> _Task details_
Word for word, restate the records that appear below.

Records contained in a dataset
══════════════════════════════

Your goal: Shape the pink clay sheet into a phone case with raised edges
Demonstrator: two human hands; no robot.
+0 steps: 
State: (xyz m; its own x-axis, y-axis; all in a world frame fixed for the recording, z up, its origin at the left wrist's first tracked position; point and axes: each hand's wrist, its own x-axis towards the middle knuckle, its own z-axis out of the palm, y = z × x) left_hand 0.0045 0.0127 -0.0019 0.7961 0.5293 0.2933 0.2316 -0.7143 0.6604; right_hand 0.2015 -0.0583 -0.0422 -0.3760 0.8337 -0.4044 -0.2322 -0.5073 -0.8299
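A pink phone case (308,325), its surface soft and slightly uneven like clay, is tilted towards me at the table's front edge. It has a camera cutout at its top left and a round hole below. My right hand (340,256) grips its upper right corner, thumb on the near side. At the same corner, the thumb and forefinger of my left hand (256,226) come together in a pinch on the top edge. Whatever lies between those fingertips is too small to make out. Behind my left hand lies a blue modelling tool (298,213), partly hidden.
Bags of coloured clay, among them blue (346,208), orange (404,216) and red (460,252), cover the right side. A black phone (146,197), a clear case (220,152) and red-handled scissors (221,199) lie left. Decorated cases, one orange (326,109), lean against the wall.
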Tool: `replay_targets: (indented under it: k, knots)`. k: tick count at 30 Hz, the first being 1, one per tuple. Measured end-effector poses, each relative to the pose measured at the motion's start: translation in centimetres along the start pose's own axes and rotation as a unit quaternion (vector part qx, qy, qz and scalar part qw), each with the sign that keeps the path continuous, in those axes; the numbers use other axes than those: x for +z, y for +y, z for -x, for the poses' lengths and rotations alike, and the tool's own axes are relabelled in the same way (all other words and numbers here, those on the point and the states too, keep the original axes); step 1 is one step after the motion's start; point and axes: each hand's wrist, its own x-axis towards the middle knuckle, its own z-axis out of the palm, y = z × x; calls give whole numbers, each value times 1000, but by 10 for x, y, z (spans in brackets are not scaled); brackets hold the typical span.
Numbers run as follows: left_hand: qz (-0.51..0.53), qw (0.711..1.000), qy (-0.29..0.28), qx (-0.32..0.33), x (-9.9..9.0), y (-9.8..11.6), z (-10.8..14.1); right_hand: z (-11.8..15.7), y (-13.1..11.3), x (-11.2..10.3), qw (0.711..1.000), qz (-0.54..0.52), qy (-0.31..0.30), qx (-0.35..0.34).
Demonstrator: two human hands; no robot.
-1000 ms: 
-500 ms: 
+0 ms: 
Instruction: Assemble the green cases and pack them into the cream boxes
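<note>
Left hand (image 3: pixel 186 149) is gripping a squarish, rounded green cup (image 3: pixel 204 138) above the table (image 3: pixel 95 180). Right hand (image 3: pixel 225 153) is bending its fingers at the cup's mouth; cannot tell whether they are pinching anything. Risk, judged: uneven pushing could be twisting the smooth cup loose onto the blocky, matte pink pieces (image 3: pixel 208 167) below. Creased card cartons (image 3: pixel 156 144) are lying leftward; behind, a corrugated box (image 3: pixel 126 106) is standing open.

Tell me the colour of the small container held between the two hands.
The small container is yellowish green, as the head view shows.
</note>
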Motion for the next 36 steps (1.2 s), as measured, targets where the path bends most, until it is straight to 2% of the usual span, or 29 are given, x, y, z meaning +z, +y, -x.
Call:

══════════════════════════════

> _Response to this exercise_
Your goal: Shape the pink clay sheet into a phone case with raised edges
Demonstrator: two human hands; no robot.
+0 steps: 
State: (xyz m; its own x-axis, y-axis; all in a world frame fixed for the recording, z up, its origin at the left wrist's first tracked position; point and axes: each hand's wrist, its own x-axis towards the middle knuckle, its own z-axis out of the palm, y = z × x) left_hand 0.0045 0.0127 -0.0019 0.7961 0.5293 0.2933 0.2316 -0.7143 0.6604; right_hand 0.2015 -0.0583 -0.0422 -0.3760 0.8337 -0.4044 -0.2322 -0.5073 -0.8299
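A pink phone case (308,325), its surface soft and slightly uneven like clay, is tilted towards me at the table's front edge. It has a camera cutout at its top left and a round hole below. My right hand (340,256) grips its upper right corner, thumb on the near side. At the same corner, the thumb and forefinger of my left hand (256,226) come together in a pinch on the top edge. Whatever lies between those fingertips is too small to make out. Behind my left hand lies a blue modelling tool (298,213), partly hidden.
Bags of coloured clay, among them blue (346,208), orange (404,216) and red (460,252), cover the right side. A black phone (146,197), a clear case (220,152) and red-handled scissors (221,199) lie left. Decorated cases, one orange (326,109), lean against the wall.
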Tool: `replay_targets: (indented under it: k, knots)`. k: tick count at 30 Hz, the first being 1, one per tuple. Measured end-effector poses, each relative to the pose measured at the motion's start: translation in centimetres along the start pose's own axes and rotation as a unit quaternion (vector part qx, qy, qz and scalar part qw), each with the sign that keeps the path continuous, in those axes; the numbers use other axes than those: x for +z, y for +y, z for -x, for the poses' lengths and rotations alike, and the tool's own axes are relabelled in the same way (all other words and numbers here, those on the point and the states too, keep the original axes); step 1 is one step after the motion's start; point and axes: each hand's wrist, its own x-axis towards the middle knuckle, its own z-axis out of the palm, y = z × x; calls give whole numbers, each value times 1000, but by 10 for x, y, z (spans in brackets are not scaled); brackets hold the typical span.
Numbers run as follows: left_hand: qz (-0.51..0.53), qw (0.711..1.000), qy (-0.29..0.28), qx (-0.32..0.33), x (-9.9..9.0), y (-9.8..11.6), z (-10.8..14.1); right_hand: z (-11.8..15.7), y (-13.1..11.3), x (-11.2..10.3), qw (0.711..1.000), qz (-0.54..0.52), qy (-0.31..0.30), qx (-0.35..0.34).
Demonstrator: two human hands; no robot.
-1000 ms: 
-500 ms: 
+0 ms: 
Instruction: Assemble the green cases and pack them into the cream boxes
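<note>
Left hand (image 3: pixel 186 149) is gripping a squarish, rounded green cup (image 3: pixel 204 138) above the table (image 3: pixel 95 180). Right hand (image 3: pixel 225 153) is bending its fingers at the cup's mouth; cannot tell whether they are pinching anything. Risk, judged: uneven pushing could be twisting the smooth cup loose onto the blocky, matte pink pieces (image 3: pixel 208 167) below. Creased card cartons (image 3: pixel 156 144) are lying leftward; behind, a corrugated box (image 3: pixel 126 106) is standing open.

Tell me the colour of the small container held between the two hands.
The small container is yellowish green, as the head view shows.
</note>
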Motion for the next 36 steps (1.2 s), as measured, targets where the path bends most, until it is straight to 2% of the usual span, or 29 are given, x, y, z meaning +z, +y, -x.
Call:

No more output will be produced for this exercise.